Buddy Lauderdale, standing by one of the windows overlooking the moat, turned slowly to face me. He touched the lapels of his camel’s-hair coat, narrowed his glassy eyes, then straightened his swarthy face into a passive, self-consciously blank expression. Next to his father, sixteen-year-old Howie Lauderdale shifted his feet. Howie wore de rigueur shabby-chic khaki shirt and pants, along with his fencing jacket. He was short for his age, with a chubby, angelic face, dark curly hair, and a smile I had always found endearing, especially when he encouraged Arch with his fencing. How such a great kid could have been produced by Buddy Lauderdale was beyond me. Then again, I hadn’t known the ex-wife Buddy had dumped to marry the lovely Chardé. Probably she’d been a great mother.
“Hi, Goldy,” said Howie in a low voice. He colored when his father touched his arm.
“I am very sorry to hear you’ve moved yourself in here,” Chardé spat in my direction.
“Now, Chardé,” Eliot began soothingly. Today he wore tweed pants and a smoking jacket. Did the man even own a pair of jeans? He said, “You and Buddy and Goldy have merely had an unfortunate misunderstanding. Howie, chap, come on over here and help me figure out how to defrost this thing in the microwave.”
Chardé snorted; Buddy crossed his arms and didn’t budge. Michaela set her lips in a scowl. Howie and Eliot busied themselves with the microwave while Sukie ran the faucet full blast to rinse out the coffeepot. When the microwave beeped and Eliot pulled out the strudel, poor Howie looked from one adult to another, probably hoping someone would somehow break the tension.
“Uh,” Howie said to me, his face crimson, “Arch is doing real well with the foil. The whole team is amazed at how he’s come along.”
“I’m glad,” I said.

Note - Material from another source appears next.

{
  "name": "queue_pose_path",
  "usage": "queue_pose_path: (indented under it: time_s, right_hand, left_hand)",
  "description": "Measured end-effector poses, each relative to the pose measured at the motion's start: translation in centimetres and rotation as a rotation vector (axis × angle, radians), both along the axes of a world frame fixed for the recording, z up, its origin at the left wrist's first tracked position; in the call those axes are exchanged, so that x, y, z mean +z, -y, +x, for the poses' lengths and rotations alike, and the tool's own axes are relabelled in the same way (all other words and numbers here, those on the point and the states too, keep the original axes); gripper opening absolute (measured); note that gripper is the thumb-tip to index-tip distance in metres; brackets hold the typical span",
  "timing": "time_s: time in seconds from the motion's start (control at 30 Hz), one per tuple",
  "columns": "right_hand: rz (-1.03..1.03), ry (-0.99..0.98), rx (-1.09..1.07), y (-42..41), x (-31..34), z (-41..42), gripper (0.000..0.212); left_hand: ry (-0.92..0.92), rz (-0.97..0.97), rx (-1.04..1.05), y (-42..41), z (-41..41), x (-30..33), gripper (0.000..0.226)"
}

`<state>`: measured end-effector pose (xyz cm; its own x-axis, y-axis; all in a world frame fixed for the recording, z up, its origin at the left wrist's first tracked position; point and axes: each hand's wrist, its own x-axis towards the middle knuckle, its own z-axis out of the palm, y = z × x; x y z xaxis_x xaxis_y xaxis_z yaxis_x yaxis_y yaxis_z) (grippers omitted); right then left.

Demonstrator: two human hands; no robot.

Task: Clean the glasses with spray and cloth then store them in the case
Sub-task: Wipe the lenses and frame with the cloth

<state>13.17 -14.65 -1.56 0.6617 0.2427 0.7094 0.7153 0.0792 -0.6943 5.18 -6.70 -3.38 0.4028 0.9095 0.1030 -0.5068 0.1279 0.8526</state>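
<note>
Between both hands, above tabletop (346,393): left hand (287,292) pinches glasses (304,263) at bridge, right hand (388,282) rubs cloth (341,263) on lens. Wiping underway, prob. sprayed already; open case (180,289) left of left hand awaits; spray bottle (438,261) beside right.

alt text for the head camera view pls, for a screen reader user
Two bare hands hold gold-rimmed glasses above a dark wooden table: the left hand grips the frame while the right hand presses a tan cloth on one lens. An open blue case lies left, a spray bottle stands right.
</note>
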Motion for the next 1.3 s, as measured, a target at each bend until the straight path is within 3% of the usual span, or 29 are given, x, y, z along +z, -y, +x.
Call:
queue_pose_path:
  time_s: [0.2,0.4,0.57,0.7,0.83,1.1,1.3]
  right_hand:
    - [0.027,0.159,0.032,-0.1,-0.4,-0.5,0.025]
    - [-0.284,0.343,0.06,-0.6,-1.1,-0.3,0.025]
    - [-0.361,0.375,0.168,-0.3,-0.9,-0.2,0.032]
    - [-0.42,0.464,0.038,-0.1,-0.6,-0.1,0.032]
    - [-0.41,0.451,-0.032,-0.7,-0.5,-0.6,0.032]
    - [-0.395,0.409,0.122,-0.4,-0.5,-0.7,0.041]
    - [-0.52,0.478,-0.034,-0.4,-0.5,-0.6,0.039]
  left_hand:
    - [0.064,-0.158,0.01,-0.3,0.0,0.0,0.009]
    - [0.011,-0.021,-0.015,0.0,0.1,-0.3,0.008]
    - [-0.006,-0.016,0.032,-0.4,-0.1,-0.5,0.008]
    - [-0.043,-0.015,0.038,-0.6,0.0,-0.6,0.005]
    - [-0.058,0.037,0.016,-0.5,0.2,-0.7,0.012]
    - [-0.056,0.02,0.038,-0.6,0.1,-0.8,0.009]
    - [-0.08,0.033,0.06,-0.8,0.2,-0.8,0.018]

Since no one had told me what they were doing in the kitchen at this hour, I ventured, “Do you all have an early practice today?”
“No, no,” Howie replied, as Eliot handed him a piece of pastry that looked like iced cardboard. “I was just working with Michaela in her loft. My dad and Chardé wanted to watch. We’re going to school as soon as Chardé leaves her stuff … and then I guess we’ll see you, uh - “
Sukie finished drying the coffeepot and wiped her hands on her apron. “Buddy, Chardé, Howie,” she murmured. “Goldy and her family and her friend are staying with us through the fencing banquet.”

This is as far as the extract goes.